[AIM OF THE TASK]
From the entries below, gather each line containing the word "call".

[Collection entries]
/---
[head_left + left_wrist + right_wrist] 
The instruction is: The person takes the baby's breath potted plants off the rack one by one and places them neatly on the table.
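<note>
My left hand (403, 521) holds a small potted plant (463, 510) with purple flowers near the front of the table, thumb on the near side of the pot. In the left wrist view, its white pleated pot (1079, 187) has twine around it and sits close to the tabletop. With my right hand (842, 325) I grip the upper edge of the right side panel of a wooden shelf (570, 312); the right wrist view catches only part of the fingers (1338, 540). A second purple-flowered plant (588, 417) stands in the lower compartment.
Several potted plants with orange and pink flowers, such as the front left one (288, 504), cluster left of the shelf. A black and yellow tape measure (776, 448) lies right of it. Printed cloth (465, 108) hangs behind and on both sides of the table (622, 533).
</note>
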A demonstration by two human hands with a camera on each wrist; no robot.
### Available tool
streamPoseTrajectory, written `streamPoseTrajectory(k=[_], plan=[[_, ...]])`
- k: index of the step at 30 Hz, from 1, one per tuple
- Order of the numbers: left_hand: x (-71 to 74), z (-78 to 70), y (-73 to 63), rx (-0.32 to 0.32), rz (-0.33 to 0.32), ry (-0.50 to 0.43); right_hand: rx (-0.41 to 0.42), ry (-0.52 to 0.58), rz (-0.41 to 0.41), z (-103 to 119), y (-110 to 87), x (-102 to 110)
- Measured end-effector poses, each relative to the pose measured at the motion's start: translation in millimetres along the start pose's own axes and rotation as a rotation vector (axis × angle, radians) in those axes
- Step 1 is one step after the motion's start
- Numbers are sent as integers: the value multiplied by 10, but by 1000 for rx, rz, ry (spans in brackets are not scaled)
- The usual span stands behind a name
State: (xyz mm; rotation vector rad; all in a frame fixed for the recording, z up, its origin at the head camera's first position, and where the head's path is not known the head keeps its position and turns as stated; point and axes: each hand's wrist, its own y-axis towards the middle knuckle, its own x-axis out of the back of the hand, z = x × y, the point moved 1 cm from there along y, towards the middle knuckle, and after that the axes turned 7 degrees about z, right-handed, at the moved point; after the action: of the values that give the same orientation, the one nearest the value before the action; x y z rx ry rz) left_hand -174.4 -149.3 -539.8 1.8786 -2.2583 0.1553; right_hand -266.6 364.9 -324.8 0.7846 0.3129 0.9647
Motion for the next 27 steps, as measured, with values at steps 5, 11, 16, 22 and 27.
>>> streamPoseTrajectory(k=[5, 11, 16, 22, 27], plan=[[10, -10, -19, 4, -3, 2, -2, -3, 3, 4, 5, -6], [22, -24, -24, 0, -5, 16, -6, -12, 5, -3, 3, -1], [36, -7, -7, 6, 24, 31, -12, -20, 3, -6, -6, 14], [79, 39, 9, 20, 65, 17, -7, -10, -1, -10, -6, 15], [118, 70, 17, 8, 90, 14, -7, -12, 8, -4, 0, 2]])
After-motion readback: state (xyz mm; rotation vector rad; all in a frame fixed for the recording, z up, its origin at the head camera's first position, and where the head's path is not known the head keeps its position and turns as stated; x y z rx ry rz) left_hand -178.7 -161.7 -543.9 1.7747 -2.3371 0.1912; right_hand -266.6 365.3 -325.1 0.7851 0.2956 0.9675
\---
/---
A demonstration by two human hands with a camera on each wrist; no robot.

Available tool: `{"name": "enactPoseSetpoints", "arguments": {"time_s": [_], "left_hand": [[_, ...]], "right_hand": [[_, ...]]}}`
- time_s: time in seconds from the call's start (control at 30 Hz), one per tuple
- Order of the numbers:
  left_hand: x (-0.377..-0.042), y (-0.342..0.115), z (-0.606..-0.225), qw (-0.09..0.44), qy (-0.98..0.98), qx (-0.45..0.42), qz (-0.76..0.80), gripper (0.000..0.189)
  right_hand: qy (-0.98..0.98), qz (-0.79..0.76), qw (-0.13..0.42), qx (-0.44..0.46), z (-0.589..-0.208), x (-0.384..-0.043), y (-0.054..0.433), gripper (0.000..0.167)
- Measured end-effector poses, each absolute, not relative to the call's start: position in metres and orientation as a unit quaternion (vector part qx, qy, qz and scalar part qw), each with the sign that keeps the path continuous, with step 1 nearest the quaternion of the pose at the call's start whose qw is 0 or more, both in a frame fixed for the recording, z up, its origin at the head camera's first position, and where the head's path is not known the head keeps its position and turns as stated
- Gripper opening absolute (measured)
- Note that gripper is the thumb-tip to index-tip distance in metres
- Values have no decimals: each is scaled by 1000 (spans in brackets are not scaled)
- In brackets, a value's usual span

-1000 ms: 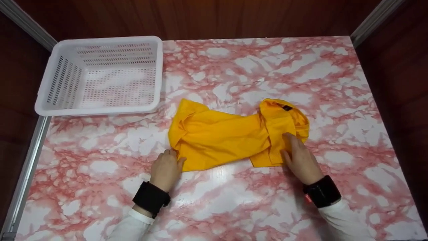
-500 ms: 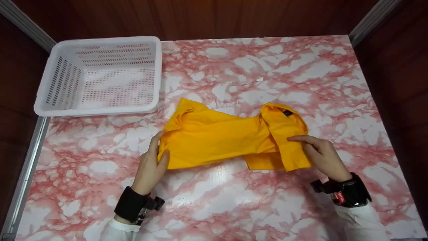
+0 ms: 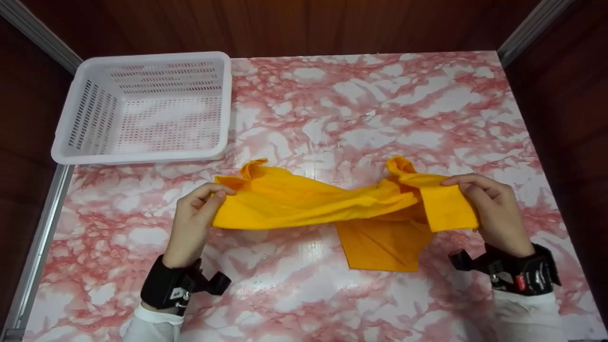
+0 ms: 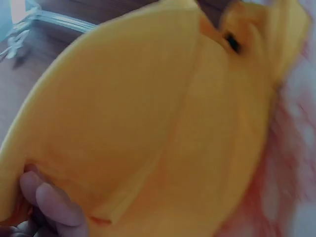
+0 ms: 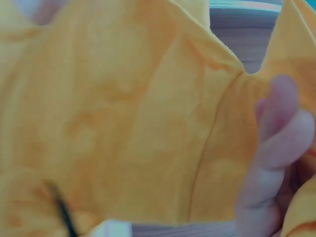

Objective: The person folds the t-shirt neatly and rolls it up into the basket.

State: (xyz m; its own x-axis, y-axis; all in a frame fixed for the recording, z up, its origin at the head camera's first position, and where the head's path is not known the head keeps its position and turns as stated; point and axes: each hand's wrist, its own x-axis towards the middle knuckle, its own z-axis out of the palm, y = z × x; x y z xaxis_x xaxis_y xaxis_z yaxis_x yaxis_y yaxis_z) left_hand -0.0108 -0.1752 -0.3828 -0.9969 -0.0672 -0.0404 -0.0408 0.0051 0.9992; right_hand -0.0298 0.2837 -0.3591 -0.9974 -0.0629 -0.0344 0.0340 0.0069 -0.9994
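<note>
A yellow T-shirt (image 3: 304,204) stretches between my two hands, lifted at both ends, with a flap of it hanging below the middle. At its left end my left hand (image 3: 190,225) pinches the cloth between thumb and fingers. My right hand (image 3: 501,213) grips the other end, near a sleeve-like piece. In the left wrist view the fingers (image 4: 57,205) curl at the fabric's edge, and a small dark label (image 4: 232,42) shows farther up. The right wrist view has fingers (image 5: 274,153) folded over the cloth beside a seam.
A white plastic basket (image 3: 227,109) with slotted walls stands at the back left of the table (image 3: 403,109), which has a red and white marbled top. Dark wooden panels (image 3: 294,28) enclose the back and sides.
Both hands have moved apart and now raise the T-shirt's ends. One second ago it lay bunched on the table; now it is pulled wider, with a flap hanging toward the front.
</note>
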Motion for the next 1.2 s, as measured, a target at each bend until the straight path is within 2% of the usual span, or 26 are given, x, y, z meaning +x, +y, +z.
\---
[FINISHED TASK]
- time_s: time in seconds from the call's start (control at 30 Hz), one per tuple
- Measured end-effector poses, each absolute, not relative to the call's start: position in metres and orientation as a unit quaternion (vector part qx, qy, qz and scalar part qw), each with the sign that keeps the path continuous, with step 1 nearest the quaternion of the pose at the call's start whose qw is 0 or more, both in a frame fixed for the recording, z up, its origin at the head camera's first position, and where the head's path is not known the head keeps its position and turns as stated

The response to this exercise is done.